The turn will then come for the DCSS second stage and its single, hydrogen/oxygen-fueled RL-10B2 engine, capable of 24,750 pounds of thrust. This is due to ignite at T+347 seconds after launch. The engine features an electrically-driven extendable carbon-carbon nozzle to enhance its specific impulse and has the capacity to conduct multiple “burns” of up to 18 minutes and 45 seconds to inject its payload into orbit. The DCSS also houses the Delta’s avionics, navigation, telemetry, and communications systems and can remain “active” for more than seven hours during extended-duration mission profiles. It can also execute Contamination and Collision Avoidance Maneuvers after the separation of its primary payload. As a launch vehicle, the Delta IV Heavy can place up to 50,000 pounds of payload into low-Earth orbit, 29,000 pounds into geostationary transfer orbit, and almost 14,000 pounds directly into geostationary orbit, more than 22,300 miles above Earth.

Recent reports have quoted Lt. Col. James Bodnar, commander of the 4th Space Launch Squadron, who noted that “no major issues” were threatening the upcoming flight of NROL-65 at the present time. “The launch business is probably one of the most risk-averse businesses out there,” Bodnar explained. “The extra time the reviews take are well worth the cost, because the alternative is unthinkable.”

United Launch Alliance has overseen six Delta IV Heavy launches since the variant’s maiden voyage from Cape Canaveral Air Force Station’s Space Launch Complex (SLC)-37B on 21 December 2004. On its first flight, the rocket suffered a premature shutdown of its CBCs, which placed its DemoSat payload in an incorrect orbit and left the Three-Corner Satellites (3CS)—a trio of student-built “microsats”—at an altitude of only 65 miles, which led to their rapid decay. The cause of the failure was traced to a faulty sensor signal in the rocket’s first stage, caused by “bubbles” forming in the liquid oxygen feedlines.
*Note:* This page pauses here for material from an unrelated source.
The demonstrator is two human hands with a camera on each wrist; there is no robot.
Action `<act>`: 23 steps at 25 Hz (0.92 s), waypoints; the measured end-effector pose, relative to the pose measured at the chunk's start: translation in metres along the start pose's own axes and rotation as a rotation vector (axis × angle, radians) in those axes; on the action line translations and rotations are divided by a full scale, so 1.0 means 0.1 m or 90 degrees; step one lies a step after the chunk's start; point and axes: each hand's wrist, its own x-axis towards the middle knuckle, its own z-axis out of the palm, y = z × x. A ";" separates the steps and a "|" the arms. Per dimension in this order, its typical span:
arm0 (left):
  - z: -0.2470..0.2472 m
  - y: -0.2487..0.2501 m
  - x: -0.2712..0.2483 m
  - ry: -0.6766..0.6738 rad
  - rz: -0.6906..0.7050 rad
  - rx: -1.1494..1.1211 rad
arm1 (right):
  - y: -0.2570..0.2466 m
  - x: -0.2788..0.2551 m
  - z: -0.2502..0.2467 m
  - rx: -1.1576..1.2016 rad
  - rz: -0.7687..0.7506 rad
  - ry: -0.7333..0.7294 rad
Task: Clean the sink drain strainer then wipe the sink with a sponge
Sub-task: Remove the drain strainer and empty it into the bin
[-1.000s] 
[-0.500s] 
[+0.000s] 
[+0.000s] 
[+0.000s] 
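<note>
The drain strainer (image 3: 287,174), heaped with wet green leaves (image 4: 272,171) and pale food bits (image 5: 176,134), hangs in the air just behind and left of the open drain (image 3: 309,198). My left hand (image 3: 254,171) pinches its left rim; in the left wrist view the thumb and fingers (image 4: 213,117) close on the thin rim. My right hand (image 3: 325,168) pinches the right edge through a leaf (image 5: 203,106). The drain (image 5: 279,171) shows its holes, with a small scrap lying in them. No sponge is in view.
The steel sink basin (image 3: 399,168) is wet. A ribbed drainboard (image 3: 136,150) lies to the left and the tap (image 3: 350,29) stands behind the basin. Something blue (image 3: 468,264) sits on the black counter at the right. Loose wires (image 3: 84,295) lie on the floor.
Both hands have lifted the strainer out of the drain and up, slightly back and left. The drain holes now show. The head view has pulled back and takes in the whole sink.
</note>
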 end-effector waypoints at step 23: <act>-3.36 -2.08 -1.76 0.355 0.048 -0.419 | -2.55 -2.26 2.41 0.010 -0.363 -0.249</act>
A second Delta IV Heavy flew from the Cape in November 2007, successfully delivering the Defense Support Program (DSP)-23 satellite into geostationary orbit.

Subsequent assignments for the mammoth rocket from the Cape included the NROL-26 reconnaissance satellite in January 2009, the NROL-32 electronic intelligence satellite in November 2010, and, most recently, the NROL-15 mission in June 2012. Together with January 2011’s NROL-49 launch from Vandenberg, this leaves the Delta IV Heavy with a current tally of six flights. Wednesday’s NROL-65 mission will be the seventh, after which another Heavy is slated to carry NASA’s first Orion spacecraft into orbit on the Exploration Flight Test (EFT)-1 from the Cape in September 2014.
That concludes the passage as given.